■ Exercise prompt ■
Your answer should be an exact copy of the data.

■ Dataset excerpt ■
══════════════════════════════

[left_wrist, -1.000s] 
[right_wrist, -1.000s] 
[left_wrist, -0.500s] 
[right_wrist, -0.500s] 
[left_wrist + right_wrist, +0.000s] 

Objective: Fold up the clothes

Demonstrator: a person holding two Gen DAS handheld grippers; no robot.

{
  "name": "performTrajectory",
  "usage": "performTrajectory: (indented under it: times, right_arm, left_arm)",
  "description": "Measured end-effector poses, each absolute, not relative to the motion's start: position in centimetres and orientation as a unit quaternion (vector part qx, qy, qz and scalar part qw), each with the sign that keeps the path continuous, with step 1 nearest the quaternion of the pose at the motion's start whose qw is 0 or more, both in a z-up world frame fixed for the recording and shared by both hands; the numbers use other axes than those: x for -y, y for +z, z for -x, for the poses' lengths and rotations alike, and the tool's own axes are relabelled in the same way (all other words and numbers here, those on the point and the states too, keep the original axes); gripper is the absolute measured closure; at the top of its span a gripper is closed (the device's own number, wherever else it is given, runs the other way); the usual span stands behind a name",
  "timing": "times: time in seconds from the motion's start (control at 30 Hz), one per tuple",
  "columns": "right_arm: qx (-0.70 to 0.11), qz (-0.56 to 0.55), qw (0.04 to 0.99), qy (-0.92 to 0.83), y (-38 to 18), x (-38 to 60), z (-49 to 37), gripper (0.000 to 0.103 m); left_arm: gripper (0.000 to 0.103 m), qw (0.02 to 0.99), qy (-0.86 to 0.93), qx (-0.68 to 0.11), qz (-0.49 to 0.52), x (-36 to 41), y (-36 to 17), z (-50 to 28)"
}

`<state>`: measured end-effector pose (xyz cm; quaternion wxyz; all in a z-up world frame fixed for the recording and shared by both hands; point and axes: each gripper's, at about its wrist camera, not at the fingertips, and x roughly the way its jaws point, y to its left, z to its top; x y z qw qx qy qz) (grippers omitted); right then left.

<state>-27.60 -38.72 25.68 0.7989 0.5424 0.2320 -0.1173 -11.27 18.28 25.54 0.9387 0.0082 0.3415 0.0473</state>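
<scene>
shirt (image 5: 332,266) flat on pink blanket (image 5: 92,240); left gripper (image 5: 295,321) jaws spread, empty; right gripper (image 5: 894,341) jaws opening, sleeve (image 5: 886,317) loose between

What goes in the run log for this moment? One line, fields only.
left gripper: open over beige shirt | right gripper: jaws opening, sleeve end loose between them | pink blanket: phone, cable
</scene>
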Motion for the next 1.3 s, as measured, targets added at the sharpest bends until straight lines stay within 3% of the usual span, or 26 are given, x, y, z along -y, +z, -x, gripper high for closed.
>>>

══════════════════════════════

■ Your response ■
[left_wrist, -1.000s] 
[right_wrist, -1.000s] 
[left_wrist, -0.500s] 
[right_wrist, -0.500s] 
[left_wrist + right_wrist, +0.000s] 

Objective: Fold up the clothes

Demonstrator: a person holding two Gen DAS handheld grippers; no robot.

{
  "name": "performTrajectory",
  "usage": "performTrajectory: (indented under it: times, right_arm, left_arm)",
  "description": "Measured end-effector poses, each absolute, not relative to the motion's start: position in centimetres and orientation as a unit quaternion (vector part qx, qy, qz and scalar part qw), each with the sign that keeps the path continuous, with step 1 nearest the quaternion of the pose at the motion's start whose qw is 0 or more, both in a z-up world frame fixed for the recording and shared by both hands; the numbers use other axes than those: x for -y, y for +z, z for -x, for the poses' lengths and rotations alike, and the tool's own axes are relabelled in the same way (all other words and numbers here, those on the point and the states too, keep the original axes); gripper is the absolute measured closure; at the top of its span a gripper is closed (the device's own number, wherever else it is given, runs the other way); the usual span stands behind a name",
  "timing": "times: time in seconds from the motion's start (control at 30 Hz), one per tuple",
  "columns": "right_arm: qx (-0.70 to 0.11), qz (-0.56 to 0.55), qw (0.04 to 0.99), qy (-0.92 to 0.83), y (-38 to 18), x (-38 to 60), z (-49 to 37), gripper (0.000 to 0.103 m); left_arm: gripper (0.000 to 0.103 m), qw (0.02 to 0.99), qy (-0.86 to 0.93), qx (-0.68 to 0.11), qz (-0.49 to 0.52), x (-36 to 41), y (-36 to 17), z (-50 to 28)"
}

`<state>`: measured end-effector pose (xyz cm; quaternion wxyz; all in a z-up world frame fixed for the recording and shared by both hands; point and axes: each gripper's, at about its wrist camera, not at the fingertips, and x roughly the way its jaws point, y to its left, z to its top; x y z qw qx qy qz) (grippers omitted); right then left.

<state>-27.60 -38.72 25.68 0.7989 0.5424 0.2320 -0.1173 -11.27 18.28 25.54 0.9387 0.0082 0.3415 0.0473</state>
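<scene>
shirt (image 5: 332,266) flat on pink blanket (image 5: 92,240); left gripper (image 5: 295,321) jaws spread, empty; right gripper (image 5: 894,341) jaws opening, sleeve (image 5: 886,317) loose between

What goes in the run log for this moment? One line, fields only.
left gripper: open over beige shirt | right gripper: jaws opening, sleeve end loose between them | pink blanket: phone, cable
</scene>
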Motion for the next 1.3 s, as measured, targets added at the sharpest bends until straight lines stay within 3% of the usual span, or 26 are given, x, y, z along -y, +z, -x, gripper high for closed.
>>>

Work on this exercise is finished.